В маленьком магазинчике от какого-то еще более маленького предприятия по изготовлению ножей, куда я приехал по объявлениям на углах улиц «Ножи 300 м», «Ножи 100 м» и «Ножи 50 м», было две витрины. Одна из них историческая – на ней были фотографии столетней давности, с которых на меня смотрели бравые мужчины с лихо закрученными вверх усами. На самодельных подставках из оргстекла лежали старые ножи советских времен. На маленьких бумажных этикетках были написаны от руки названия ножей, место, где их изготовили, и иногда фамилия мастера. Тут же лежало две или три ножевых заготовки и тоже с пояснительной бумажкой. Наверное, это был самый маленький музей из всех, которые мне когда-либо приходилось видеть. На противоположной витрине лежало то, что можно было приобрести. Приветливая женщина брала в руки какой-нибудь нож с витрины, легко резала им бумагу и говорила, а вернее завораживала, покупателей непонятными, но волшебными словами вроде «шестьдесят за тринадцать» или «у восемь» или понятным и оттого еще более волшебным словом «Дамаск». При слове «Дамаск» у мужских покупателей расправлялись плечи, и рука тянулась подкрутить несуществующие усы. На столе, выкрашенном голубой краской, стоял внушительного вида прибор для определения твердости стали по шкале Роквелла. Прибору было много лет, его, по всей видимости, совсем недавно выкрасили такой же голубой краской, как и прилавок. Краски, надо сказать, не пожалели и закрасили… Ну и закрасили. Зато смотрелось очень внушительно.

– Это наш Роквелл, – гордо сказала мне продавщица.

– А, что, – спрашиваю, – встречаются недоверчивые клиенты, требующие определения твердости клинка по Роквеллу?
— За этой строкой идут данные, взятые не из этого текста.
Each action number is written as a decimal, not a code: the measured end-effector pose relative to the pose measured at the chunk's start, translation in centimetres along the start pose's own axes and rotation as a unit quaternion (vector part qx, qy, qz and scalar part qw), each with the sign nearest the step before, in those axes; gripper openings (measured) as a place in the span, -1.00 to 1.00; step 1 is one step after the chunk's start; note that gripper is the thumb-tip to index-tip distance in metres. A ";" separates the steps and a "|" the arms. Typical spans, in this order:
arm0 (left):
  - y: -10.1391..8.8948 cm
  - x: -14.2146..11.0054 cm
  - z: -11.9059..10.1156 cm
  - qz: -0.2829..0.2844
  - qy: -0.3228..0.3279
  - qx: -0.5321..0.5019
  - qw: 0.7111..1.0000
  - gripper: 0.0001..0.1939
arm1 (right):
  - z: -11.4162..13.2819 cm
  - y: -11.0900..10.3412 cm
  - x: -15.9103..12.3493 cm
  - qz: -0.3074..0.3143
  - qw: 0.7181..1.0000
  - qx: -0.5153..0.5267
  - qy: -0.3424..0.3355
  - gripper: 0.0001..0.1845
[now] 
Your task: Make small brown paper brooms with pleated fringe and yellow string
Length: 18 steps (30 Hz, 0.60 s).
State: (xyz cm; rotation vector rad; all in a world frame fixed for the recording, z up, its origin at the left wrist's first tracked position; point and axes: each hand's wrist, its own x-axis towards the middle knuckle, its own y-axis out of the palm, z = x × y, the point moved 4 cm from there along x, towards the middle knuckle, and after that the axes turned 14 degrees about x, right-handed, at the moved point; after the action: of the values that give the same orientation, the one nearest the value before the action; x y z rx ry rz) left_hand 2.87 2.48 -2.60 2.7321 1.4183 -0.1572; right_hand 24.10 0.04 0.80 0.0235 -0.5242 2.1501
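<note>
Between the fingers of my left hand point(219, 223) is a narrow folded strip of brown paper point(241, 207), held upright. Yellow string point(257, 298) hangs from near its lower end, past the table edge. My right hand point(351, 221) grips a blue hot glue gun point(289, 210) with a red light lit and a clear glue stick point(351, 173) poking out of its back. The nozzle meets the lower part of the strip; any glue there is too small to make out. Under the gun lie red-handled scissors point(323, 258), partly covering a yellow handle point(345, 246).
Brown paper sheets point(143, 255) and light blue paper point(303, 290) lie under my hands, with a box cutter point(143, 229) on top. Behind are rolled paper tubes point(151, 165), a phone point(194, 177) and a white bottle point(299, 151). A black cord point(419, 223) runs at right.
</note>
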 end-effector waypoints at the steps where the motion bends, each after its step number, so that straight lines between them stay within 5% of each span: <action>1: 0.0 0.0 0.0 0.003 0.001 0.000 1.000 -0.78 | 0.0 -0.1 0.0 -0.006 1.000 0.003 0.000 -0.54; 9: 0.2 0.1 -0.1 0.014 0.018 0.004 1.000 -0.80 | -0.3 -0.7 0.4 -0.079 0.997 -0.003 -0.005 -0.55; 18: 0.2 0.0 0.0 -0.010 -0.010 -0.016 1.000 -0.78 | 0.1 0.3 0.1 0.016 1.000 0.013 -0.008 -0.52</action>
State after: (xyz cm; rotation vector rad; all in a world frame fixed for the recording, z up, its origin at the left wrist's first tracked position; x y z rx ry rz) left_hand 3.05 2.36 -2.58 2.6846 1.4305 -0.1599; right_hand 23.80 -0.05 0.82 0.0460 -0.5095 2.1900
– Да нет, – засмущалась она. – Хозяин велел поставить прямо на прилавке, чтоб видели.

Хорошие у них ножи, острые. Тем, у которых двойная ручная ковка, заточки хватает месяца на два, а то и три. Клеймо не английское – свое.

* * *

К середине весны небо наливается золотистой синевой до самых краев, и птицы пьют эту синеву взахлеб, летая с открытыми клювами. Птицам теперь хорошо, а охотникам плохо. Весной какая охота… Но и весной настоящий охотник времени даром не теряет.
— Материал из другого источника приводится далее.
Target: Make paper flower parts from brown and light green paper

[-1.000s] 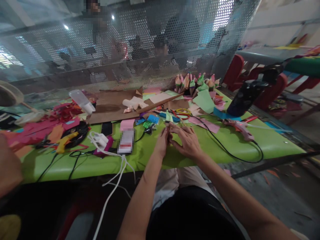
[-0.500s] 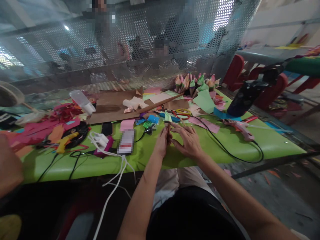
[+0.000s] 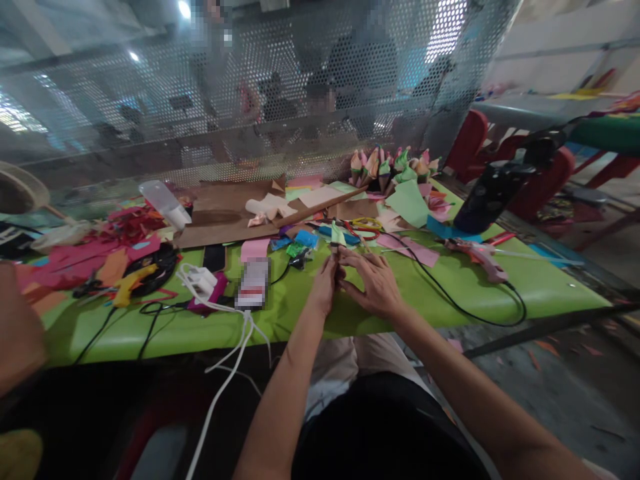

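My left hand is closed around a small paper cone, held upright. Its light green twisted paper tip and a bit of brown wrapping show above the fingers; the lower part is hidden. My right hand comes in from the right, its thumb and fingertips pressed against the cone's brown part, the other fingers loosely bent. Just behind the cone lie a pair of yellow-handled scissors and a blue object I cannot make out.
Finished-looking paper cones stand in a cluster at the back. A pink glue gun and dark bottle are on the right. A yellow glue gun, phone and cables lie left. Another person's arm shows far left.
Both hands stay at nearly the same spot; the right fingers shift slightly along the cone. The green tip tilts a little to the right. The other person's arm at the left moves slightly.
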Motion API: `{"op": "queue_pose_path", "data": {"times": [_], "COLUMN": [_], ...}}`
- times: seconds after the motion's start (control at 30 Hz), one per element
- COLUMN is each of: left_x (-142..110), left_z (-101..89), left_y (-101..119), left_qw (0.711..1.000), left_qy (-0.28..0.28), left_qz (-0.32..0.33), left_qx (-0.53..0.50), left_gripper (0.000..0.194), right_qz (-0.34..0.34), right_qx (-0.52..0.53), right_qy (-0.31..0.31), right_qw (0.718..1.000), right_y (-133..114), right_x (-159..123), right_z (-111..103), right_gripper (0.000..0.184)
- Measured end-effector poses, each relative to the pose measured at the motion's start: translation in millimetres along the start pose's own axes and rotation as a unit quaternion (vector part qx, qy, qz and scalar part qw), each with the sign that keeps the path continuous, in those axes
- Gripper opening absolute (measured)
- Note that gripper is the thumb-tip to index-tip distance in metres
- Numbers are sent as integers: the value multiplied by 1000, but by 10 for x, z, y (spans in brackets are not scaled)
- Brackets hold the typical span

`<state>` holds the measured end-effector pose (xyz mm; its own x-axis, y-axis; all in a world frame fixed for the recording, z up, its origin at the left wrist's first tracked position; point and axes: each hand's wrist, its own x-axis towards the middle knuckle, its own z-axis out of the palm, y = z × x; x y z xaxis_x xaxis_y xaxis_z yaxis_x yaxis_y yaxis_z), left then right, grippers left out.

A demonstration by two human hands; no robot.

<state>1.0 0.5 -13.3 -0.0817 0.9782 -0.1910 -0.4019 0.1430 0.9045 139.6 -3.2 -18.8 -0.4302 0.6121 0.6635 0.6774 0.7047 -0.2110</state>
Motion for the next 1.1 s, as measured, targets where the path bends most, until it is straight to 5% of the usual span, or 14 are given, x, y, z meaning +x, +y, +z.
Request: {"op": "queue_pose_path", "data": {"times": [0.97, 1.1], "left_x": [-44, -62], "left_z": [25, 49], "left_y": [29, 63], "left_qw": [1000, 1000], "left_qy": [-14, -2], "left_qz": [15, 8], "left_qx": [8, 13], "left_gripper": [58, 48], "right_qz": [5, -3], "right_qx": [-10, -11], "right_qy": [8, 14], "right_qw": [1000, 1000], "right_y": [-9, -8], "right_x": [6, 3], "right_z": [-10, 1], "right_gripper": [39, 36]}}
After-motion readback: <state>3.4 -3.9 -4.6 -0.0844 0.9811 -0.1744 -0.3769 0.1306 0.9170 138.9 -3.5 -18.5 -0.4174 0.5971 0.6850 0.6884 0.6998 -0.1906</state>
Весной самое время сочинять охотничьи истории. Летом, или осенью, или зимой, когда охотники рассядутся у костра, нарежут толстыми неаккуратными ломтями ветчину, откроют острыми, как бритва, охотничьими ножами банки с тушенкой, разольют водку в свои складные стопки… Вот тут некогда будет запинаясь придумывать, как ты открыл ногой дверь в мышиную медвежью берлогу, как медведь на коленях умолял, как ты из обоих стволов в глаз, чтоб шкуру не попортить, как отстирывал восемь километров тащил трехпудовые лосиные рога жене на шубу… И не дай бог рассказать прошлогоднюю историю, начало которой уже торчит изо рта твоего соседа!

Загодя репетируются мизансцены вроде «дележ шкуры неубитого медведя», или «попирание ногой свиньи дикого кабана», или «первый десяток убитых кроликов зайцев». Что касается последней, то она загодя еще и фотографируется для того, чтобы в краткий промежуток между первой и второй не начинать с каких-то там зайцев, а, мимоходом показав снимок, сразу перейти к рассказу о том, как медведь на коленях умолял.
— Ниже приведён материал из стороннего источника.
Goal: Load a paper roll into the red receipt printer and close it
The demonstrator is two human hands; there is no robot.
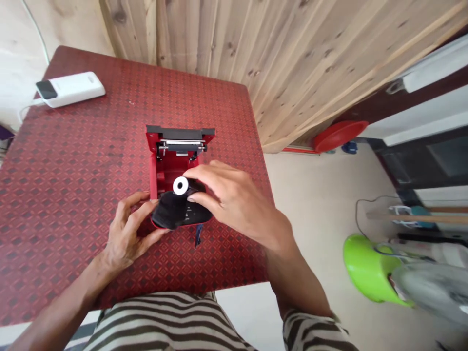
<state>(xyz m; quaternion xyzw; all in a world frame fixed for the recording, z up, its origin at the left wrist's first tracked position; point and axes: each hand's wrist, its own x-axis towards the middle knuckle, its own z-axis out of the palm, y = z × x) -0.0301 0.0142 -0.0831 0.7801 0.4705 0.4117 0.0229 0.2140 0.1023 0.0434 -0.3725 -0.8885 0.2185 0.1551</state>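
Note:
A small red and black printer (154,178) lies on the table with its lid (181,132) raised, showing a metal bar and roller on the lid's inner side. My right hand (234,200) pinches a small roll (180,185) between thumb and fingers, over the printer's opening. The roll's end is white with a dark core hole, and its side looks black. My left hand (127,226) grips the printer's near left corner, fingers at the side and thumb along the front edge. Black material (171,209) covers the printer's near part, and a dark strap (198,235) hangs from its front.
A white power bank (75,89) with a cable lies at the table's far left. The patterned red table (91,161) meets a wooden plank wall (204,44). On the floor at right are a green bucket (365,268) and a red round object (340,135).

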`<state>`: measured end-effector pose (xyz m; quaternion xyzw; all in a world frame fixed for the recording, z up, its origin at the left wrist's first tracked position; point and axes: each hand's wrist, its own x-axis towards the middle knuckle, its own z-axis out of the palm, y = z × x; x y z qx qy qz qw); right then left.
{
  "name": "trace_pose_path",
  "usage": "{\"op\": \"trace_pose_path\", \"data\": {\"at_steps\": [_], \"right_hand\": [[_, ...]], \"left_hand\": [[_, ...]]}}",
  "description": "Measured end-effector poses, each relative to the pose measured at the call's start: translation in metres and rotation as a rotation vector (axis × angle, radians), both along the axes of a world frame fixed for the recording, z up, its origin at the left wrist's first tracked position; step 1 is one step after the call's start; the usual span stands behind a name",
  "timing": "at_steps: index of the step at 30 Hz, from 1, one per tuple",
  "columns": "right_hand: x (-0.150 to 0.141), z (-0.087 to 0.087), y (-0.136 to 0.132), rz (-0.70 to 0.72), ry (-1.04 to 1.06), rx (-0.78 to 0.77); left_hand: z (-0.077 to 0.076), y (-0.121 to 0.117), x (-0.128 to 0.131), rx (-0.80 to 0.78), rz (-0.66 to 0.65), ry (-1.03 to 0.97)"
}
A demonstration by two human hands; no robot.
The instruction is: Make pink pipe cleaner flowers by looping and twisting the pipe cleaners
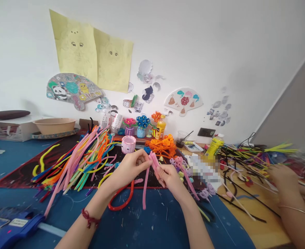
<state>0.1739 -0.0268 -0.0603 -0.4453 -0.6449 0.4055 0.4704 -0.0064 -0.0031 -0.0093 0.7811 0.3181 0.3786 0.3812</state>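
Note:
My left hand (129,167) and my right hand (169,176) meet over the blue table, both pinched on a pink pipe cleaner (152,162). Its upper part is bent into loops between my fingertips. One long end (145,190) hangs straight down toward the table. A red pipe cleaner (122,202) lies curved under my left wrist. A red cord bracelet (90,218) circles my left forearm.
A heap of coloured pipe cleaners (82,159) covers the dark mat at left. Orange pipe-cleaner flowers (164,145), a pink cup (128,144) and a yellow bottle (160,127) stand behind. A blue glue gun (15,228) lies at bottom left. Another person's hand (282,174) reaches in at right among black stems.

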Motion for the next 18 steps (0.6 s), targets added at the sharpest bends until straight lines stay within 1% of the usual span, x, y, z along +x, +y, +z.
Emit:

Охотничьи собаки тоже времени зря не теряют. Они учатся не закрывать уши лапами при звуке выстрела, приносить хозяину после этого выстрела… на худой конец хоть шишку и, самое главное, не смеяться посреди рассказа о том, как медведь на коленях умолял.

* * *

Весна – это нестерпимо голубое небо над черным, гниющим снегом, кучами мусора и оттаявшего собачьего дерьма на маленьком пятачке перед рынком уездного города Александрова, на котором ансамбль вечных афганцев в камуфляже, медалях и десантных беретах с чувством исполняет на электрогитарах песню «Ковыляй потихонечку, а меня позабудь»; это замотанная в синий платок смуглая женщина неизвестного даже ей самой возраста, сидящая на деревянном ящике из-под чего-то с картонкой в руках, на которой что-то написано расползающимися в разные стороны буквами; это ее маленький, лет четырех или пяти, смуглый ребенок, бегающий вокруг матери с пустым игрушечным пластмассовым ведерком, пристающий к прохожим с криком: «Памагитэ!» – и заразительно при этом хохочущий.